Work required -> Extract, without alteration, each line from the start of the listing to the line bearing "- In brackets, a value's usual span".

Data ->
BEGIN

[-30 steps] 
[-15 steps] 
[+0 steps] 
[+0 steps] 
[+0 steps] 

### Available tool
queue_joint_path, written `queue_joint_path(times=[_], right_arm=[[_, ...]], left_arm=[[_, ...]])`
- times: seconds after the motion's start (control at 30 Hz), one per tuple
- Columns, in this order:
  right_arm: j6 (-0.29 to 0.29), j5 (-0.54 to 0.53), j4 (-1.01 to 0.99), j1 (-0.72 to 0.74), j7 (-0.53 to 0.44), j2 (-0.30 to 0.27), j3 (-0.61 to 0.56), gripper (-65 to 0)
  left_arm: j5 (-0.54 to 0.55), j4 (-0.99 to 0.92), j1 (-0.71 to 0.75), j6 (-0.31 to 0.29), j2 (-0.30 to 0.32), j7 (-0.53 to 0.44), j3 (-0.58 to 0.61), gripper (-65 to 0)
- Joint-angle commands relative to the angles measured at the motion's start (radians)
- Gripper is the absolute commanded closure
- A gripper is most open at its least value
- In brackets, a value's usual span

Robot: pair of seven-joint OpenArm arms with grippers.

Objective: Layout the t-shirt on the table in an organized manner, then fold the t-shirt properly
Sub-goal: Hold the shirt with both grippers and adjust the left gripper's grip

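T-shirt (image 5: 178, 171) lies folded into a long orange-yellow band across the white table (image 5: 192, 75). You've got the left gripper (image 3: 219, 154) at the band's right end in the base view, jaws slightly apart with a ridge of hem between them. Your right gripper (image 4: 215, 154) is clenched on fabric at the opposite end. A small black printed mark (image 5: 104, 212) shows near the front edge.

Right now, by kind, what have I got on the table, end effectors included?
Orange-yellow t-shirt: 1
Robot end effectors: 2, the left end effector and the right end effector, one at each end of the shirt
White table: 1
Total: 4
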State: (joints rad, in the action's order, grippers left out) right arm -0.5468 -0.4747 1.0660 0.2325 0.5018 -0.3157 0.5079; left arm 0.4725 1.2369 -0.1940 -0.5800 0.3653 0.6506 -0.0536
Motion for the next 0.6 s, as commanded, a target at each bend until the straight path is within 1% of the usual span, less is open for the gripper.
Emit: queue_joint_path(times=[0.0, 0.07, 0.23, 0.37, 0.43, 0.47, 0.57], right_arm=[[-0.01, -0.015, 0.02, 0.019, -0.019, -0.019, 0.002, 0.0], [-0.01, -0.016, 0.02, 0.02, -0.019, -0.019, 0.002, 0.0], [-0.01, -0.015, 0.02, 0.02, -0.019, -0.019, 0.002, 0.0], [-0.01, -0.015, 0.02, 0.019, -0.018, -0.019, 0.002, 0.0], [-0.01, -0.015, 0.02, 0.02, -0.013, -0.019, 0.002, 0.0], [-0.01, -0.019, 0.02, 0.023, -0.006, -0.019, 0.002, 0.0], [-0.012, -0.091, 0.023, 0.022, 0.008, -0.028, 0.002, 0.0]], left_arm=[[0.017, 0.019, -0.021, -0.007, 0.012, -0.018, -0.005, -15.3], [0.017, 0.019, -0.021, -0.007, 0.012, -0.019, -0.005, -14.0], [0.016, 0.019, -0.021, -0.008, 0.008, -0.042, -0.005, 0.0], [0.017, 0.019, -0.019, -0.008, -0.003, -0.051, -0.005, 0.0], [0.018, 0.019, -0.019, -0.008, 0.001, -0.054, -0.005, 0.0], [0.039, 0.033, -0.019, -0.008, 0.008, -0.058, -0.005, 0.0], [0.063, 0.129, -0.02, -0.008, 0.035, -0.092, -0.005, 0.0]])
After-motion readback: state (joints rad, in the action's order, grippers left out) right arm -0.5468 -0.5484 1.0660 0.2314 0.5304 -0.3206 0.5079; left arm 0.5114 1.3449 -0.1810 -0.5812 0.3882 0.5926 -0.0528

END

Answer for the task ->
[-30 steps] 
[-15 steps] 
[+0 steps] 
[+0 steps] 
[+0 steps] 

### Available tool
queue_joint_path, written `queue_joint_path(times=[_], right_arm=[[_, ...]], left_arm=[[_, ...]])`
- times: seconds after the motion's start (control at 30 Hz), one per tuple
- Columns, in this order:
  right_arm: j6 (-0.29 to 0.29), j5 (-0.54 to 0.53), j4 (-1.01 to 0.99), j1 (-0.72 to 0.74), j7 (-0.53 to 0.44), j2 (-0.30 to 0.27), j3 (-0.61 to 0.56), gripper (-65 to 0)
  left_arm: j5 (-0.54 to 0.55), j4 (-0.99 to 0.92), j1 (-0.71 to 0.75), j6 (-0.31 to 0.29), j2 (-0.30 to 0.32), j7 (-0.53 to 0.44), j3 (-0.58 to 0.61), gripper (-65 to 0)
- Joint-angle commands relative to the angles measured at the motion's start (radians)
- Gripper is the absolute commanded closure
- A gripper is most open at its least value
- In brackets, a value's usual span

The answer has been fully written out.